Evangelio según San Mateo 11,2-11. Juan el Bautista oyó hablar en la cárcel de las obras de Cristo, y mandó a dos de sus discípulos para preguntarle: "¿Eres tú el que ha de venir o debemos esperar a otro?". Jesús les respondió: "Vayan a contar a Juan lo que ustedes oyen y ven: los ciegos ven y los paralíticos caminan; los leprosos son purificados y los sordos oyen; los muertos resucitan y la Buena Noticia es anunciada a los pobres. ¡Y feliz aquel para quien yo no sea motivo de tropiezo!". Mientras los enviados de Juan se retiraban, Jesús empezó a hablar de él a la multitud, diciendo: "¿Qué fueron a ver al desierto? ¿Una caña agitada por el viento? ¿Qué fueron a ver? ¿Un hombre vestido con refinamiento? Los que se visten de esa manera viven en los palacios de los reyes. ¿Qué fueron a ver entonces? ¿Un profeta? Les aseguro que sí, y más que un profeta. El es aquel de quien está escrito: Yo envío a mi mensajero delante de ti, para prepararte el camino. Les aseguro que no ha nacido ningún hombre más grande que Juan el Bautista; y sin embargo, el más pequeño en el Reino de los Cielos es más grande que él. Extraído de la Biblia, Libro del Pueblo de Dios.
La presencia de Dios transforma la vida.
Es la clave para descubrir a las personas que tienen fe.
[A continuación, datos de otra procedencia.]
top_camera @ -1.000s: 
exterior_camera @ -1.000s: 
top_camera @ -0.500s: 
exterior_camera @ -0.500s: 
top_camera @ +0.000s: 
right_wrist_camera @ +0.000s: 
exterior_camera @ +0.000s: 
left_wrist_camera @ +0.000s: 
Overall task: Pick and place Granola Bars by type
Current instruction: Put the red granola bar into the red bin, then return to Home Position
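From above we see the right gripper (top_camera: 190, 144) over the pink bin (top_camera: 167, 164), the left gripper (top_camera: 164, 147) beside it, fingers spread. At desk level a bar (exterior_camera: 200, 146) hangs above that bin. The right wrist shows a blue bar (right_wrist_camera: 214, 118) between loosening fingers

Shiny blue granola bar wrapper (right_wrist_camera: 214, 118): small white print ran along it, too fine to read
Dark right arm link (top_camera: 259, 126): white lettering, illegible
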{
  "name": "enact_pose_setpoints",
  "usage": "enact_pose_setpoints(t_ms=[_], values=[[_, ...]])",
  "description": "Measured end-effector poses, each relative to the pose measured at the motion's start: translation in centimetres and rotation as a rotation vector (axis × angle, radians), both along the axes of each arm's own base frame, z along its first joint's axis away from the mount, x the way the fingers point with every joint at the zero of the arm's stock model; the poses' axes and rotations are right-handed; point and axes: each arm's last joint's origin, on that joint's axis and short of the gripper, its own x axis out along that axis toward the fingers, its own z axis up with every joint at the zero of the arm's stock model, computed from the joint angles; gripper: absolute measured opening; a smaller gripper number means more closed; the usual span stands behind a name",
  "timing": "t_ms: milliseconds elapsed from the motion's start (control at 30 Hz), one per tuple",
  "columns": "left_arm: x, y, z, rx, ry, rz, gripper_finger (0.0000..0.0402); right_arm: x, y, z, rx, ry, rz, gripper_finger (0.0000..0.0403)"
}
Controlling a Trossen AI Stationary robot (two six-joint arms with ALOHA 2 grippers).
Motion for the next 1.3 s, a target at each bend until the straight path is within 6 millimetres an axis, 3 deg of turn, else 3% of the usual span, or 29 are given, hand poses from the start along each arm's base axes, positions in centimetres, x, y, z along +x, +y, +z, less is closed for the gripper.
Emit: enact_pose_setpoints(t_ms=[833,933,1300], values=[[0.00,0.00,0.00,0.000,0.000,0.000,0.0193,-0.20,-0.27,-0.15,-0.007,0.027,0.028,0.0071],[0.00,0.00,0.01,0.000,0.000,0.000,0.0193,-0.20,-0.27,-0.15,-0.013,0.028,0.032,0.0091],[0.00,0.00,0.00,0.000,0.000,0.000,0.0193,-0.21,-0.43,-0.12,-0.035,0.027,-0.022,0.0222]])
La propuesta de este día sigue, no invitando sino exigiendo, que los cristianos seamos un punto de cambio en nuestro entorno: la situación de aquellos que no pueden caminar solos en la vida, requiere de nuestra solidaridad y subsidiaridad.
Solidarios para dar ojos a quienes no ven, voz para quienes guardan silencio, salud para los enfermos, vida a los que están muertos… Subsidiarios, porque una vez que los otros se hacen capaces tenemos que dejarlos que ellos sigan con sus propias fuerzas en la vida.
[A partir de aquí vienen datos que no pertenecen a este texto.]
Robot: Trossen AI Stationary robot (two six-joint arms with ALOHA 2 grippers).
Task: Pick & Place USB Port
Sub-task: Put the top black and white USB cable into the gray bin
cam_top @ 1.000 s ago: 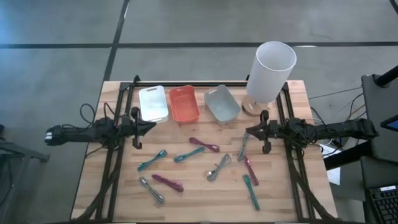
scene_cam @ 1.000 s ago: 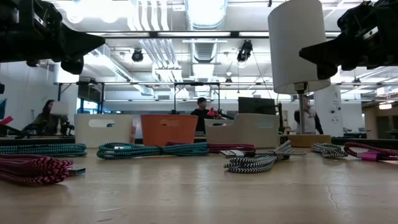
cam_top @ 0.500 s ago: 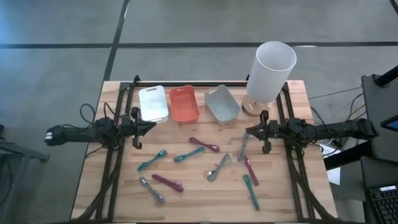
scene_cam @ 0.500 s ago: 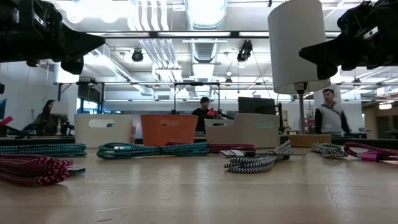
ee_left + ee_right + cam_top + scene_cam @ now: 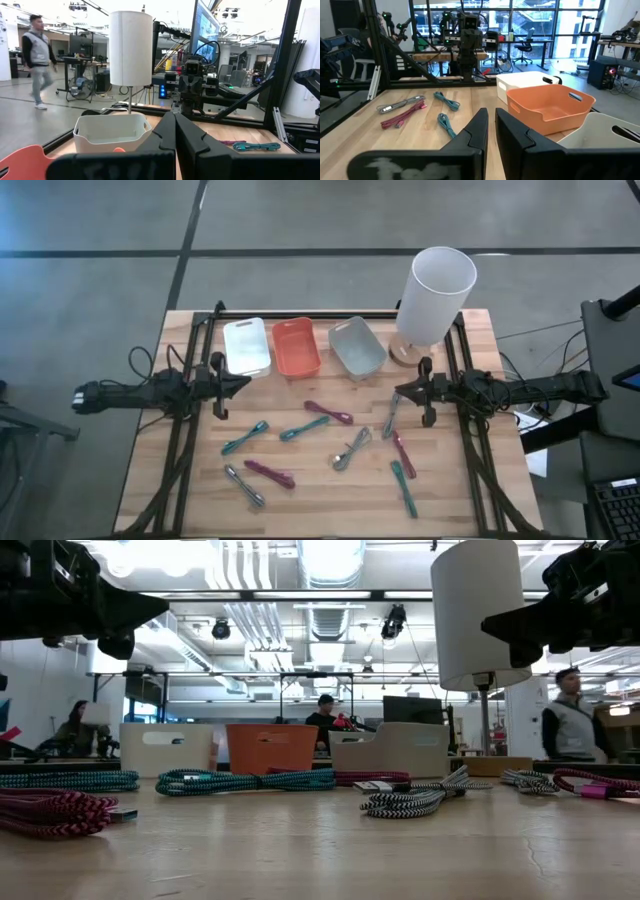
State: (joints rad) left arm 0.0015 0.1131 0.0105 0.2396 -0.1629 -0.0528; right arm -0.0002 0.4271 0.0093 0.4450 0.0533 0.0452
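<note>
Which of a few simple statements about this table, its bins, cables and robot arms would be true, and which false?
1. Three bins stand in a row: white bin, orange bin, grey bin. True.
2. The orange bin holds a cable. False: it is empty.
3. The left end effector grips a cable. False: it is shut on nothing, above the table.
4. The right end effector is shut, holding nothing. True.
5. The white lamp stands at the table's left corner. False: it stands at the right, beside the grey bin.
</note>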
Así que insistimos: la fe cristiana no es para quedarse hacia dentro de la persona, no es para tener una conciencia tranquila y pasiva, sino que se muestra hacia afuera, construyendo una sociedad justa. Un cristiano es un agente de cambio y un promotor del desarrollo en su familia, en su trabajo, en su comunidad.
Coincido con que se tiene que cuidar que las instituciones religiosas (llámense iglesias) no ocupen cargos políticos, más no se puede pedir que un cristiano se sienta ajeno a este ámbito de la vida común (y de los demás que la conforman).
Así, en nuestra preparación para celebrar la venida del Niño Dios, la invitación no es levantar los ojos al cielo, sino mirar a nuestro alrededor y comenzar a transformar nuestra realidad en un entorno en el que todos desarrollemos nuestras capacidades.
Y no tienes que esperar que los demás comiencen. Da el primer paso!!!